=== Section Start ===
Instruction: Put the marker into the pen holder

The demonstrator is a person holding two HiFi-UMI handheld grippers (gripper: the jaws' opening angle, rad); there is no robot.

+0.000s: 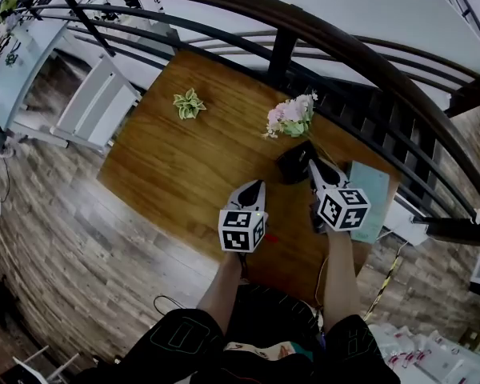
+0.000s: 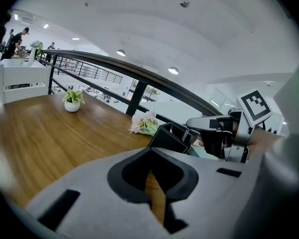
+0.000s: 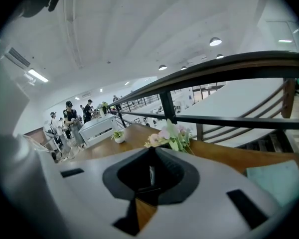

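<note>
- Head view: looking steeply down on a wooden table point(image 1: 176, 174) set against a dark railing point(image 1: 368, 62)
- Holding the left tongs point(image 1: 255, 186) over the table's near middle, tips pointing away from the person and ending just left of a black pen holder point(image 1: 290, 166)
- Holding the right tongs point(image 1: 311, 165) with the tips reaching over the pen holder's right rim
- Showing a pink flower bunch point(image 1: 290, 117) just behind the pen holder, a green plant point(image 1: 189, 103) well apart to the left, and a teal notebook point(image 1: 374, 198) lying just right of the right tongs
- Left gripper view: showing the left tongs closed together and gripping nothing, with only a thin wedge of table visible low between them
- Looking across at the pen holder point(image 2: 170, 137) standing open-topped, with the right tongs poised level above its far rim and the flower bunch point(image 2: 144, 124) just beside it
- Right gripper view: showing the right tongs pressed together on a thin pale upright sliver, seemingly the marker point(image 3: 151, 175), gripped at the seam and mostly hidden in the dark hollow
- Looking past the tips to the flower bunch point(image 3: 170, 136), the green plant point(image 3: 118, 136) and people point(image 3: 70, 114) standing far off beyond the table
</note>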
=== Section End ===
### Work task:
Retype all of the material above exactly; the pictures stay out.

### Written solution:
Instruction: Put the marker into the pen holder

The demonstrator is a person holding two HiFi-UMI handheld grippers (gripper: the jaws' opening angle, rad); there is no robot.

+0.000s: 
+0.000s: 
+0.000s: 

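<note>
- Head view: looking steeply down on a wooden table point(image 1: 176, 174) set against a dark railing point(image 1: 368, 62)
- Holding the left tongs point(image 1: 255, 186) over the table's near middle, tips pointing away from the person and ending just left of a black pen holder point(image 1: 290, 166)
- Holding the right tongs point(image 1: 311, 165) with the tips reaching over the pen holder's right rim
- Showing a pink flower bunch point(image 1: 290, 117) just behind the pen holder, a green plant point(image 1: 189, 103) well apart to the left, and a teal notebook point(image 1: 374, 198) lying just right of the right tongs
- Left gripper view: showing the left tongs closed together and gripping nothing, with only a thin wedge of table visible low between them
- Looking across at the pen holder point(image 2: 170, 137) standing open-topped, with the right tongs poised level above its far rim and the flower bunch point(image 2: 144, 124) just beside it
- Right gripper view: showing the right tongs pressed together on a thin pale upright sliver, seemingly the marker point(image 3: 151, 175), gripped at the seam and mostly hidden in the dark hollow
- Looking past the tips to the flower bunch point(image 3: 170, 136), the green plant point(image 3: 118, 136) and people point(image 3: 70, 114) standing far off beyond the table
</note>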

The response to this exercise is done.